Check every line of the entries for "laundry", and copy the lines that hold it.

================

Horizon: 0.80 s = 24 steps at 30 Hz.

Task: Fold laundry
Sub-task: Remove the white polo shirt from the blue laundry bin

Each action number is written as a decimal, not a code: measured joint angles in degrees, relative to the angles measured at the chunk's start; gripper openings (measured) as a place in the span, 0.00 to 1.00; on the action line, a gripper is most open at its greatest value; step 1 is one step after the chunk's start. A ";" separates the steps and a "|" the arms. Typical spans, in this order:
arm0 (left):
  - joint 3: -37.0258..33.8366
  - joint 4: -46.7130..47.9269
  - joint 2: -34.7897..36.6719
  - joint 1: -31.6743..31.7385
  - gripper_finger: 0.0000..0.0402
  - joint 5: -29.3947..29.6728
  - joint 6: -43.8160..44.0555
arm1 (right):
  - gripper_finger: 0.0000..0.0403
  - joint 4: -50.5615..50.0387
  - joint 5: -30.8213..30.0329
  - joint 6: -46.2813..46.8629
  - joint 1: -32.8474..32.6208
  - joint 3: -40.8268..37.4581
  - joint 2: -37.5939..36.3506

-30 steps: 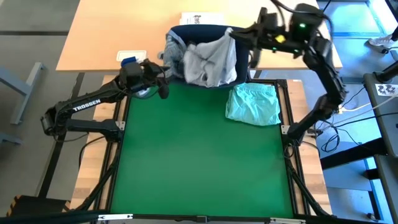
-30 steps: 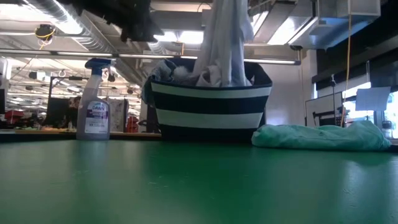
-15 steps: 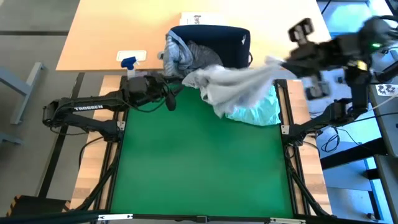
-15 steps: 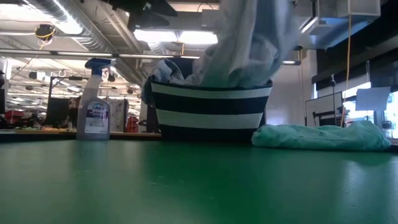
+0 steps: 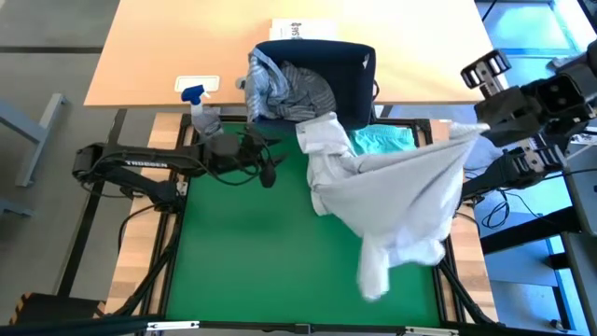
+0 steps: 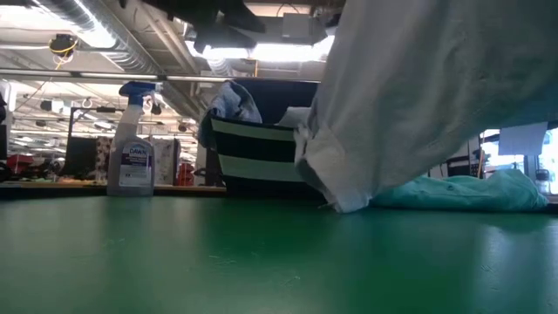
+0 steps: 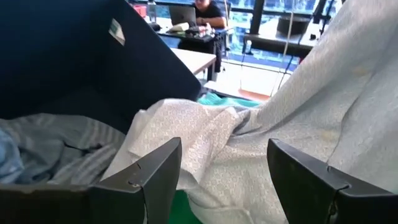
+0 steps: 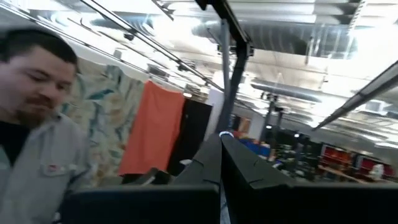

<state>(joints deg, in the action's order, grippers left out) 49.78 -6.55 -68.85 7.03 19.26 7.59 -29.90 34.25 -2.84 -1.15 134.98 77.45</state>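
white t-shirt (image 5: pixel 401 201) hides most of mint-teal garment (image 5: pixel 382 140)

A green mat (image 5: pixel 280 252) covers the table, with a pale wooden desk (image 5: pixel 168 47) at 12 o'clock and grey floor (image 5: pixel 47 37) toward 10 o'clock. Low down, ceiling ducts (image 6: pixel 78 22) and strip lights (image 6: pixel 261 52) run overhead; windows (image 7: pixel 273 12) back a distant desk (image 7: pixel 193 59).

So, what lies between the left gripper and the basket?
In the left wrist view, a corner of the white t-shirt lies between the open left gripper and the basket.
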 joint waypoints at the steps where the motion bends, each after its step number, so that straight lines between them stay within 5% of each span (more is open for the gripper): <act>1: 0.00 -0.02 -0.38 -0.18 0.58 0.03 0.00 | 0.00 -0.15 0.01 0.52 -0.63 0.00 0.00; 12: 0.00 0.25 -2.12 -0.44 0.58 0.05 0.91 | 0.00 -0.14 -0.22 1.10 -4.13 -0.07 0.39; 18: -0.02 1.47 -3.95 0.96 0.58 -1.74 13.98 | 0.00 -0.19 -1.67 0.86 -4.09 -0.07 0.44; 24: -0.02 0.94 -13.23 1.02 0.58 -8.79 28.03 | 0.00 -0.34 -1.67 -0.63 -4.09 -0.07 0.42</act>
<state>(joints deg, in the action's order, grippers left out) 49.76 -5.61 -82.08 8.05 10.47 35.62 -30.23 32.58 -3.46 -5.23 134.91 77.87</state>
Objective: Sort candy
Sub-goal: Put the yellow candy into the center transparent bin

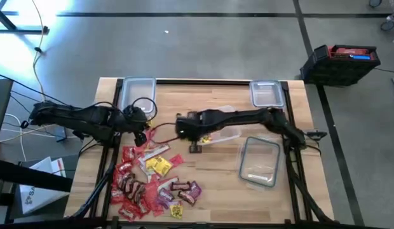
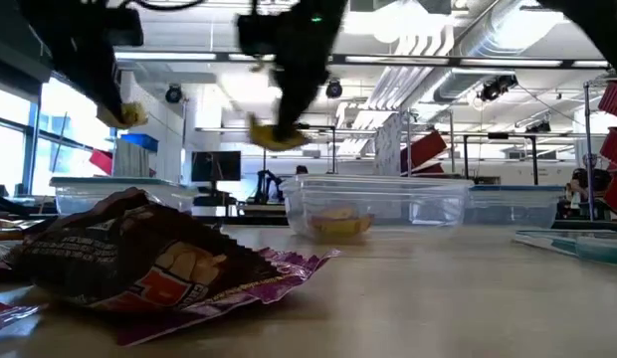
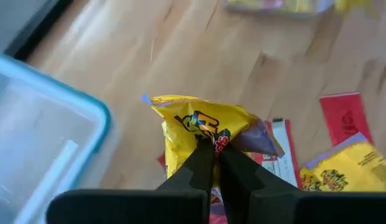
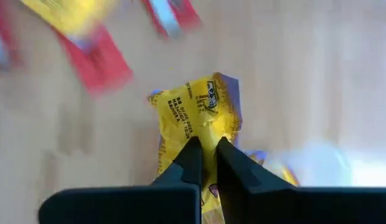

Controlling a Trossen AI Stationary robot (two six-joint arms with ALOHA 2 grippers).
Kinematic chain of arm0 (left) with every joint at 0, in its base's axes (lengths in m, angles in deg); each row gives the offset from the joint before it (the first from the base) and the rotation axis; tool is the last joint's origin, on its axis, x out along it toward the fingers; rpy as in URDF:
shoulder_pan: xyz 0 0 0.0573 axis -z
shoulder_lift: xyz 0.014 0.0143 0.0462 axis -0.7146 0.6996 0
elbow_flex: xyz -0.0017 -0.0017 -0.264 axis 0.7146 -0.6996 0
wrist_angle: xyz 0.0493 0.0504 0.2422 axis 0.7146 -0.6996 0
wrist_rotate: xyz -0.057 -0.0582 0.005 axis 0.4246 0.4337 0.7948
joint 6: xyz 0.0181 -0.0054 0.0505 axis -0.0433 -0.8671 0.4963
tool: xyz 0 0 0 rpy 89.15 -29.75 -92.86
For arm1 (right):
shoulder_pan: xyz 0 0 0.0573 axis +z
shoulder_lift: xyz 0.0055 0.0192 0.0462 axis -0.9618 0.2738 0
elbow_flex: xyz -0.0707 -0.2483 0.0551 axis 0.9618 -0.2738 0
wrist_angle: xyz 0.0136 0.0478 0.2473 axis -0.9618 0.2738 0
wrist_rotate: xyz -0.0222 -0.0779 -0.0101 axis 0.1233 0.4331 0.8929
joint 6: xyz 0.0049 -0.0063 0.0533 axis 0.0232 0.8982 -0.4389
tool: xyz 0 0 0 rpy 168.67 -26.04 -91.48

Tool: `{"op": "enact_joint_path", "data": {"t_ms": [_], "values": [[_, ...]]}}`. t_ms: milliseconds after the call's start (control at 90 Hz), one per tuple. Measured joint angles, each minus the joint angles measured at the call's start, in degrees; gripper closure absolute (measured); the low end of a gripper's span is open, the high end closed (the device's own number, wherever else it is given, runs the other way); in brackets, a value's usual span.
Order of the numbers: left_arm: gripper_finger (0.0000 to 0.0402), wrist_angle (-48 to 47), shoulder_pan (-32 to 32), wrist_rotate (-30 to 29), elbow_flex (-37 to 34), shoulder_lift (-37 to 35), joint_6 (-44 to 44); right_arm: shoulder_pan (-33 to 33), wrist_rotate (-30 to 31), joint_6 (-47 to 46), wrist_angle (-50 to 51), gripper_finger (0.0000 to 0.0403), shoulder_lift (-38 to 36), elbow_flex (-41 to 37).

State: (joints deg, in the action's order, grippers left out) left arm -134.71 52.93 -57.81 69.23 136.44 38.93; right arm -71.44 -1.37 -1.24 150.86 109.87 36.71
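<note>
Left side of bench (image 1: 210, 184): candy pile (image 1: 152, 181) lies loose on the wood, red, yellow, purple and brown packets mixed, near front-left corner. One clear container (image 1: 136, 92) sits at the back-left edge, seemingly empty.

Left gripper (image 3: 215, 149) hangs above the upper edge of the pile, fingers closed tight on a yellow packet (image 3: 202, 124), lifted off the wood; red packets show below it.

Right gripper (image 4: 205, 152) reaches across to mid-bench, fingers pinched shut on a second yellow sweet (image 4: 196, 118), also held in the air. It hovers at or just beside the middle container (image 2: 378, 204), which already holds something yellow; whether the gripper is over the rim cannot be fixed from the overhead view.

Farther right: another small container (image 1: 267, 93) at the back, a larger tub (image 1: 259, 162) near the front, both without candy as far as can be seen.

Step in hand, by judgement: carrying yellows to the yellow container. Next move calls for the right gripper to centre over the opening and let go, then the left to follow once the way is free.
</note>
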Motion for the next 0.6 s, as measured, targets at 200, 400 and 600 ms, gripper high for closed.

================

## Solution to the exercise
Task: Fold laundry
Sub-task: Remove the white polo shirt from the blue laundry bin

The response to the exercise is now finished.